-
Notifications
You must be signed in to change notification settings - Fork 103
Description
I'm using a GNN as both actor and critic with VMAS, and I keep on running into a runtime error during training. Notably the error only occurs when the GNN is being used as a critic; running with a GNN actor and an MLP critic works just fine.
In particular the error comes from the line in models/gnn.py:
graphs.edge_index = torch_geometric.nn.pool.radius_graph(
graphs.pos, batch=graphs.batch, r=edge_radius, loop=self_loops
)The full stack trace is below. Both graphs.pos and graphs.batch are reasonable (they have shapes [660000, 2] and [660000], respectively, and expected values). The error occurs specifically when graph.pos is a BatchedTensor (an internal class due to a vmap call in ClipPPOLoss, see stack trace). BatchedTensor has unexpected behavior with .view and .reshape, and somehow torch_geometric.nn.pool.radius_graph isn't playing well with it.

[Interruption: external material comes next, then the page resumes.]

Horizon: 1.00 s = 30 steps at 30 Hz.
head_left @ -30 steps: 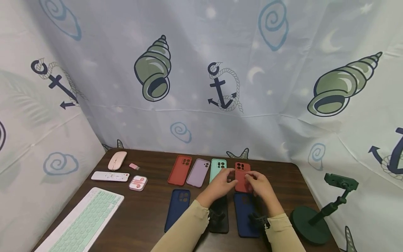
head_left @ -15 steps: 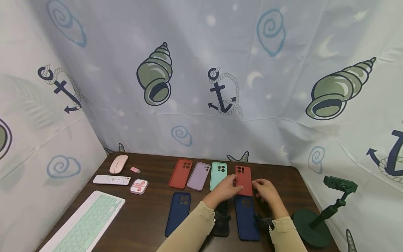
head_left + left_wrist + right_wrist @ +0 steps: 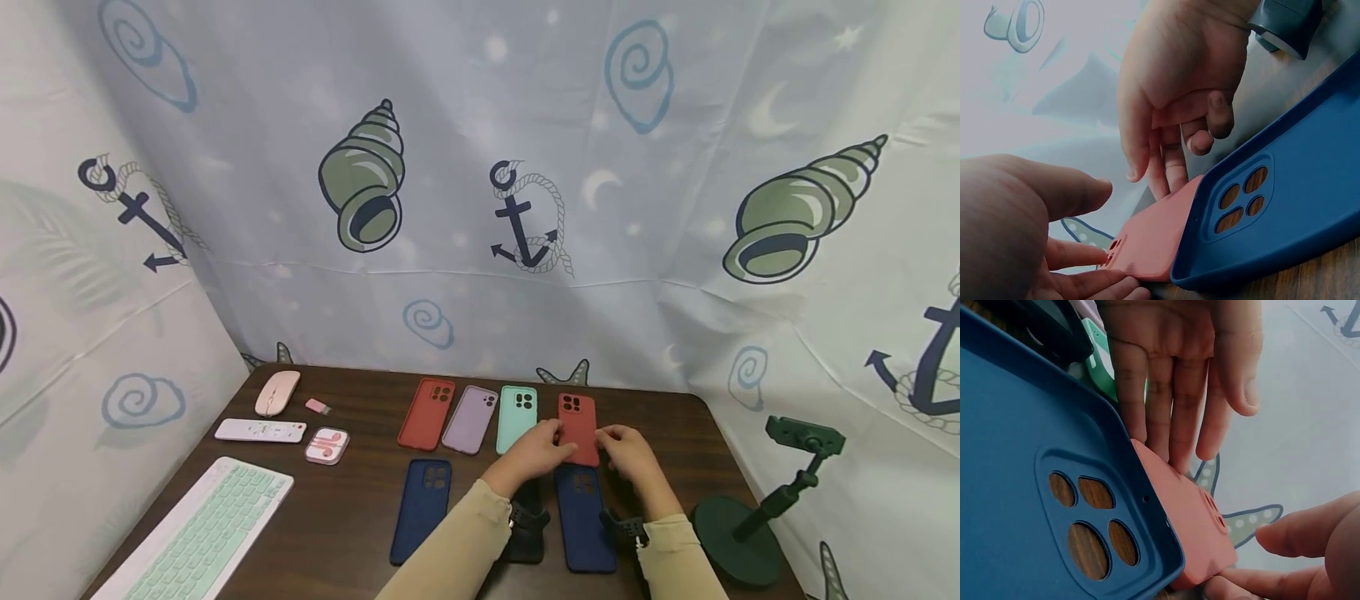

Is there a fix for this problem? Has anyone gotten a GNN critic to work? Thanks!
Full stack trace:
File "/home/gridsan/rfan/VMAS-Navigation/vmas_test.py", line 94, in <module>
experiment.run()
File "/home/gridsan/rfan/.local/lib/python3.10/site-packages/benchmarl/experiment/experiment.py", line 642, in run
self._collection_loop()
File "/home/gridsan/rfan/.local/lib/python3.10/site-packages/benchmarl/experiment/experiment.py", line 720, in _collection_loop
group_batch = self.algorithm.process_batch(group, group_batch)
File "/home/gridsan/rfan/.local/lib/python3.10/site-packages/benchmarl/algorithms/mappo.py", line 263, in process_batch
loss.value_estimator(
File "/state/partition1/llgrid/pkg/anaconda/python-ML-2024b/lib/python3.10/site-packages/torch/nn/modules/module.py", line 1532, in _wrapped_call_impl
return self._call_impl(*args, **kwargs)
File "/state/partition1/llgrid/pkg/anaconda/python-ML-2024b/lib/python3.10/site-packages/torch/nn/modules/module.py", line 1541, in _call_impl
return forward_call(*args, **kwargs)
File "/home/gridsan/rfan/.local/lib/python3.10/site-packages/torchrl/objectives/value/advantages.py", line 79, in new_func
return fun(self, *args, **kwargs)
File "/home/gridsan/rfan/.local/lib/python3.10/site-packages/torchrl/objectives/value/advantages.py", line 68, in new_fun
return fun(self, *args, **kwargs)
File "/home/gridsan/rfan/.local/lib/python3.10/site-packages/tensordict/nn/common.py", line 328, in wrapper
return func(_self, tensordict, *args, **kwargs)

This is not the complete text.